DIRECTIONS: Without the pictures, retype each line below exactly as it stands.

Stored items:
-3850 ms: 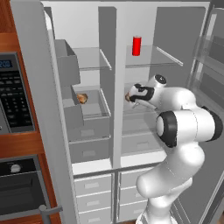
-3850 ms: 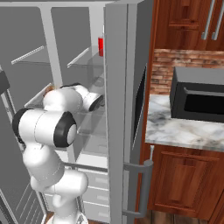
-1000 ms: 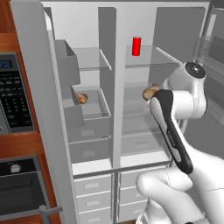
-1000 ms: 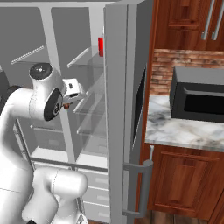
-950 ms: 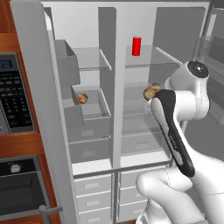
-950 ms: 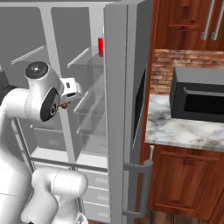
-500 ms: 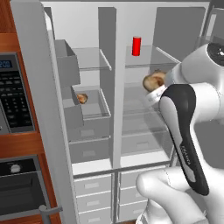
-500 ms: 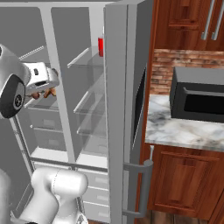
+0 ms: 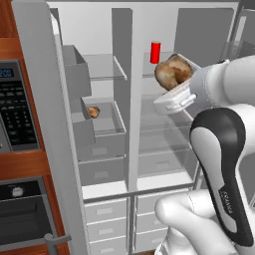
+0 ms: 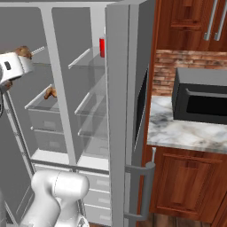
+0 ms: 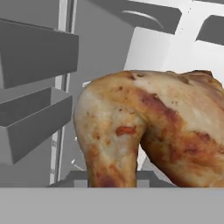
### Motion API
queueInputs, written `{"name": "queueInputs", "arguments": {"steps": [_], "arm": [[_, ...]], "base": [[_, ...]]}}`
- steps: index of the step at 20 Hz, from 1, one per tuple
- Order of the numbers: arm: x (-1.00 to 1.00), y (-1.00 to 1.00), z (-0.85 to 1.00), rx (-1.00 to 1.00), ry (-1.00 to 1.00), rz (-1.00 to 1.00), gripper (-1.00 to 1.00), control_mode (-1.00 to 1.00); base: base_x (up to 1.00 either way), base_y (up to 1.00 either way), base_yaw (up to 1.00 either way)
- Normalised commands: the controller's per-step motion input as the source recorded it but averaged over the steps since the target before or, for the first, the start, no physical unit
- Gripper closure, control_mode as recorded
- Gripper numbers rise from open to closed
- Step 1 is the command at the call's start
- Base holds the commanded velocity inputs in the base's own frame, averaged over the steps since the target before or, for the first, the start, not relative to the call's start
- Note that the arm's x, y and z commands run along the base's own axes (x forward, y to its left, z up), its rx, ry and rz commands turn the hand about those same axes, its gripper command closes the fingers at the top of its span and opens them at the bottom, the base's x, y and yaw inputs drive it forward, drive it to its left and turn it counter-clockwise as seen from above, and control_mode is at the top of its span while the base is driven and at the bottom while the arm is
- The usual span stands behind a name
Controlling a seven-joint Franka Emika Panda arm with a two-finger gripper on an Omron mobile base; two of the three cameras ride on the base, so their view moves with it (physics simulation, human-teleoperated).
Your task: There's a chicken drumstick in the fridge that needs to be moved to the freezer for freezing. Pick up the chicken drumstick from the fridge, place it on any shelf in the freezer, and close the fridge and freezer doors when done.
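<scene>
The chicken drumstick [image 9: 172, 72], lumpy and golden-brown, hangs in the air in front of the fridge's [image 9: 164, 124] upper shelves, just right of the centre divider. My gripper [image 9: 173, 82] is shut on it from below. From the right base view the chicken drumstick [image 10: 22, 52] sits atop the white hand at the far left. Seen from the hand, the chicken drumstick [image 11: 148, 131] hides the fingertips. The freezer [image 9: 99, 124] is the left section, with a glass shelf [image 9: 102, 67]. Both doors stand open: the plain one [image 9: 45, 124] and the one with the dark panel [image 10: 133, 111].
A red can [image 9: 155, 52] stands on the fridge's top shelf. A small orange-brown lump [image 9: 93, 111] lies in a grey freezer drawer. Grey bins [image 11: 35, 118] line the freezer's left side. A wall oven [image 9: 15, 114] is at left, a microwave [image 10: 199, 95] on a marble counter [image 10: 177, 131] at right.
My gripper has lifted the drumstick and drawn it out of the fridge section, up and toward the centre divider. The can and the orange-brown lump have not moved.
</scene>
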Motion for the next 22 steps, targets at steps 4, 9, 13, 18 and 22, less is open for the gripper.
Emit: {"name": "queueInputs", "arguments": {"steps": [4, 9, 13, 18, 22], "arm": [[0.06, 0.31, 0.00, 0.20, -0.30, 0.11, 1.00, -1.00], [0.31, 0.59, 0.03, 0.05, -0.02, 0.02, 1.00, -1.00], [0.52, 0.26, 0.09, 0.00, 0.03, 0.00, 1.00, -1.00], [0.51, 0.01, 0.00, 0.00, 0.04, 0.00, 1.00, -1.00], [0.46, 0.29, 0.00, -0.03, 0.01, 0.00, 1.00, -1.00]], "base": [[0.00, 0.00, 0.00], [0.00, 0.00, 0.00], [0.00, 0.00, 0.00], [0.00, 0.00, 0.00], [0.00, 0.00, 0.00]]}}
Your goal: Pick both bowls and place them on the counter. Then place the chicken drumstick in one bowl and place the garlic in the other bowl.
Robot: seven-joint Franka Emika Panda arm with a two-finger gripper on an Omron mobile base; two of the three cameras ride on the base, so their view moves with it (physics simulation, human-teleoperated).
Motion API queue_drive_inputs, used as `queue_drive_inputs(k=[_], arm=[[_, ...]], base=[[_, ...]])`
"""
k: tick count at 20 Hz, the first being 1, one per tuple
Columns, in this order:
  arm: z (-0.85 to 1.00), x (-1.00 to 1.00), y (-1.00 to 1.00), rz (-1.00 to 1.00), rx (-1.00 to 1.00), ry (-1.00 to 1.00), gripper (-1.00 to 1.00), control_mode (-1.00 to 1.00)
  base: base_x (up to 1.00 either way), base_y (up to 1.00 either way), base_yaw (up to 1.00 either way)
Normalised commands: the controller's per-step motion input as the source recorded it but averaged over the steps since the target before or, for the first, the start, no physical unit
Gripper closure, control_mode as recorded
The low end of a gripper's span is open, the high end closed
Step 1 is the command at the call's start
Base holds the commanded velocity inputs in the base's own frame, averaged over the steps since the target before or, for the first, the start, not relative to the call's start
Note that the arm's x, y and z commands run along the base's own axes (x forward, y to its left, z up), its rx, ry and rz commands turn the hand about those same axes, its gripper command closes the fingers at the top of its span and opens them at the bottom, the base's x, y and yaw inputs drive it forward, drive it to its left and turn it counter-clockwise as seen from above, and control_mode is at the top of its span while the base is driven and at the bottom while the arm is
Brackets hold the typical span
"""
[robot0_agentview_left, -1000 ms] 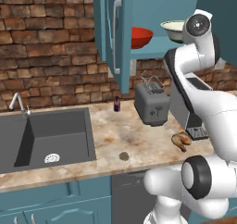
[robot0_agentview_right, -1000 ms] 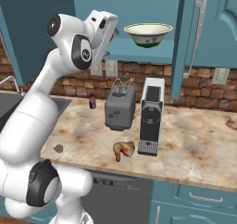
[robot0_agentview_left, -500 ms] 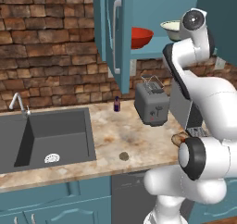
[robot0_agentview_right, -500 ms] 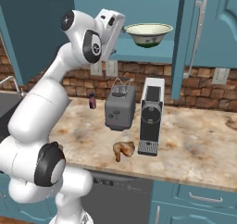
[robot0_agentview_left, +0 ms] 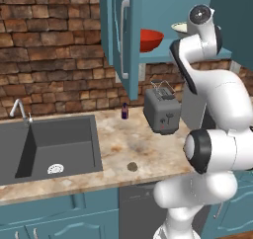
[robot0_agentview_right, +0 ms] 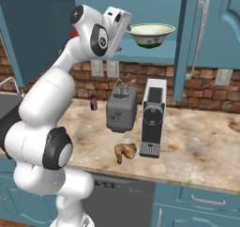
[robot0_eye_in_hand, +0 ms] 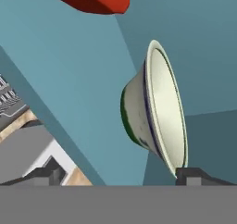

RESULT:
-3850 ms: 
-3850 ms: 
-1000 ms: 
-1000 ms: 
-950 ms: 
-950 ms: 
-500 ms: 
-500 ms: 
+0 ms: 
+0 ms: 
+0 ms: 
### Motion API
queueInputs, written `{"name": "queueInputs", "arguments": {"steps": [_], "arm": [[_, ...]], "base": [[_, ...]]}}`
- steps: index of the step at 20 Hz, from 1, one per tuple
- Order of the numbers: arm: x (-1.00 to 1.00), y (-1.00 to 1.00), z (-0.85 to 1.00), rx (-1.00 to 1.00), ry (-1.00 to 1.00), rz (-1.00 to 1.00), gripper (-1.00 to 1.00), control_mode (-1.00 to 1.00); base: base_x (up to 1.00 either way), base_y (up to 1.00 either way), base_yaw (up to 1.00 either way)
- Normalised commands: the controller's per-step motion input as the source recorded it but averaged over the steps since the target before or, for the first, the start, no physical unit
- Gripper closure, control_mode as recorded
- Gripper numbers rise from open to closed
- Step 1 is the command at the call's start
- Base holds the commanded velocity inputs in the base's own frame, averaged over the steps since the target before or, for the first, the start, not relative to the call's start
- Note that the arm's x, y and z commands run along the base's own axes (x forward, y to its left, z up), its rx, ry and rz commands turn the hand about those same axes, its gripper command closes the fingers at the top of its span and opens them at the bottom, the base's x, y and yaw inputs drive it forward, drive it to its left and turn it counter-clockwise as seen from above, and control_mode is at the top of its span while the base is driven and at the bottom while the arm is
- The usual span stands behind a name
Controlling a seven-joint Franka Emika Panda arm with a two-finger gripper on an Omron mobile base; two of the three cameras ride on the base, so their view moves with it (physics simulation, human-teleoperated).
Your task: There's a chicken drumstick in the fridge that needs to be moved to the freezer for freezing. Pick up the chicken drumstick from the fridge, place it on any shelf in the freezer, and close the fridge and freezer doors when done.
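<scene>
The chicken drumstick [image 9: 172, 72], lumpy and golden-brown, hangs in the air in front of the fridge's [image 9: 164, 124] upper shelves, just right of the centre divider. My gripper [image 9: 173, 82] is shut on it from below. From the right base view the chicken drumstick [image 10: 22, 52] sits atop the white hand at the far left. Seen from the hand, the chicken drumstick [image 11: 148, 131] hides the fingertips. The freezer [image 9: 99, 124] is the left section, with a glass shelf [image 9: 102, 67]. Both doors stand open: the plain one [image 9: 45, 124] and the one with the dark panel [image 10: 133, 111].
A red can [image 9: 155, 52] stands on the fridge's top shelf. A small orange-brown lump [image 9: 93, 111] lies in a grey freezer drawer. Grey bins [image 11: 35, 118] line the freezer's left side. A wall oven [image 9: 15, 114] is at left, a microwave [image 10: 199, 95] on a marble counter [image 10: 177, 131] at right.
My gripper has lifted the drumstick and drawn it out of the fridge section, up and toward the centre divider. The can and the orange-brown lump have not moved.
</scene>
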Motion for the next 22 steps, targets at steps 4, 9, 13, 18 and 22, less is open for the gripper.
Emit: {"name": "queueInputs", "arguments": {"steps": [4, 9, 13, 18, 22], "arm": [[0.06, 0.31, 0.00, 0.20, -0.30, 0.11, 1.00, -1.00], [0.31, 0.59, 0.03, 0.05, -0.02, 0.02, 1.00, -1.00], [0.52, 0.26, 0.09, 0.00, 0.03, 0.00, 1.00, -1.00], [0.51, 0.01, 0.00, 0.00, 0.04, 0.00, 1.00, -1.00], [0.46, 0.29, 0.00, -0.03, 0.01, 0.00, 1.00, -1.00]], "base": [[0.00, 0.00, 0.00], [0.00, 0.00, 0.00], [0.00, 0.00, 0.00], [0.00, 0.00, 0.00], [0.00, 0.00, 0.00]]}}
Your goal: Pick both bowls and place them on the counter. Then place the chicken drumstick in one bowl and place the garlic in the other bowl.
Robot: seven-joint Franka Emika Panda arm with a two-finger gripper on an Omron mobile base; two of the three cameras ride on the base, so their view moves with it (physics simulation, human-teleoperated).
Motion API queue_drive_inputs, used as `queue_drive_inputs(k=[_], arm=[[_, ...]], base=[[_, ...]])`
"""
k: tick count at 20 Hz, the first being 1, one per tuple
Columns, in this order:
  arm: z (-0.85 to 1.00), x (-1.00 to 1.00), y (-1.00 to 1.00), rz (-1.00 to 1.00), rx (-1.00 to 1.00), ry (-1.00 to 1.00), gripper (-1.00 to 1.00), control_mode (-1.00 to 1.00)
  base: base_x (up to 1.00 either way), base_y (up to 1.00 either way), base_yaw (up to 1.00 either way)
Normalised commands: the controller's per-step motion input as the source recorded it but averaged over the steps since the target before or, for the first, the start, no physical unit
Gripper closure, control_mode as recorded
The low end of a gripper's span is open, the high end closed
Step 1 is the command at the call's start
Base holds the commanded velocity inputs in the base's own frame, averaged over the steps since the target before or, for the first, the start, not relative to the call's start
Note that the arm's x, y and z commands run along the base's own axes (x forward, y to its left, z up), its rx, ry and rz commands turn the hand about those same axes, its gripper command closes the fingers at the top of its span and opens them at the bottom, the base's x, y and yaw inputs drive it forward, drive it to its left and turn it counter-clockwise as seen from above, and control_mode is at the top of its span while the base is driven and at the bottom while the arm is
Brackets hold the typical span
"""
[robot0_agentview_left, -1000 ms] 
[robot0_agentview_right, -1000 ms] 
[robot0_agentview_left, -500 ms] 
[robot0_agentview_right, -500 ms] 
[robot0_agentview_left, +0 ms] 
[robot0_agentview_right, +0 ms] 
[robot0_eye_in_hand, +0 ms] 

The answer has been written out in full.